▶ DATA SHOWN:

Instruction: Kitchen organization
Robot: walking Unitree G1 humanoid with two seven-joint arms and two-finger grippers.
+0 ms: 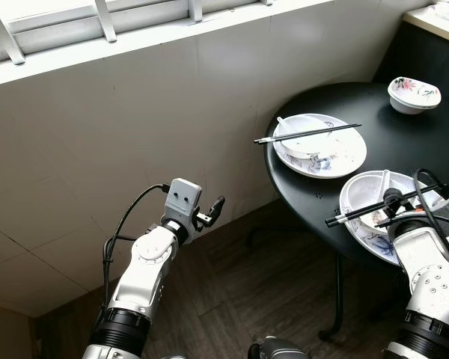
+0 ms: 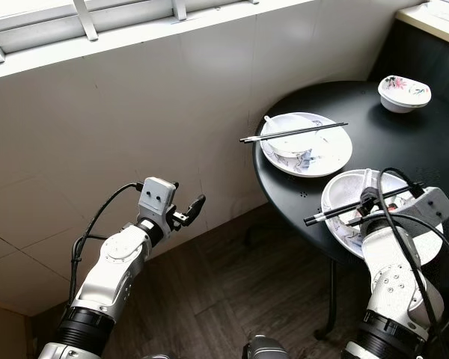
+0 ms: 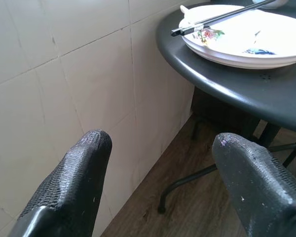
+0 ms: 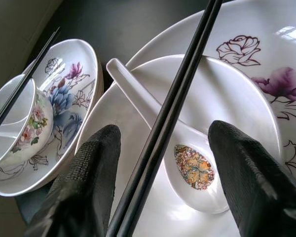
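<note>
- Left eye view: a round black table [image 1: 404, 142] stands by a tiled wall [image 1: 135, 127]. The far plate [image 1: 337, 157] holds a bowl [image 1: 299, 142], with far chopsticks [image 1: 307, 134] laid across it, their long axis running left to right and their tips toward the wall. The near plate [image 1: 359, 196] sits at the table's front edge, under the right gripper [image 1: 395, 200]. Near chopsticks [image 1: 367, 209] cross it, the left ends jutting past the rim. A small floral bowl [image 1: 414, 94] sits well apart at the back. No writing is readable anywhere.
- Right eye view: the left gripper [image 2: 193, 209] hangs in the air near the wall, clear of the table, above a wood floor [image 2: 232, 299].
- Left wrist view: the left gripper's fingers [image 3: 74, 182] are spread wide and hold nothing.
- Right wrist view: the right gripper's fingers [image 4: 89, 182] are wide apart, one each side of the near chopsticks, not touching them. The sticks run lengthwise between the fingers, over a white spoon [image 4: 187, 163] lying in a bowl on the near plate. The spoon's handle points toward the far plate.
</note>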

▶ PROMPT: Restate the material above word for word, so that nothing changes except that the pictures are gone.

▶ THE COMPLETED TASK:
Instruction: Kitchen organization
Robot: walking Unitree G1 humanoid with two seven-joint arms and two-finger grippers.
+0 ms: 
+0 ms: 
+0 ms: 
+0 ms: 
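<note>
- Left eye view: a round black table [image 1: 404, 142] stands by a tiled wall [image 1: 135, 127]. The far plate [image 1: 337, 157] holds a bowl [image 1: 299, 142], with far chopsticks [image 1: 307, 134] laid across it, their long axis running left to right and their tips toward the wall. The near plate [image 1: 359, 196] sits at the table's front edge, under the right gripper [image 1: 395, 200]. Near chopsticks [image 1: 367, 209] cross it, the left ends jutting past the rim. A small floral bowl [image 1: 414, 94] sits well apart at the back. No writing is readable anywhere.
- Right eye view: the left gripper [image 2: 193, 209] hangs in the air near the wall, clear of the table, above a wood floor [image 2: 232, 299].
- Left wrist view: the left gripper's fingers [image 3: 74, 182] are spread wide and hold nothing.
- Right wrist view: the right gripper's fingers [image 4: 89, 182] are wide apart, one each side of the near chopsticks, not touching them. The sticks run lengthwise between the fingers, over a white spoon [image 4: 187, 163] lying in a bowl on the near plate. The spoon's handle points toward the far plate.
</note>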

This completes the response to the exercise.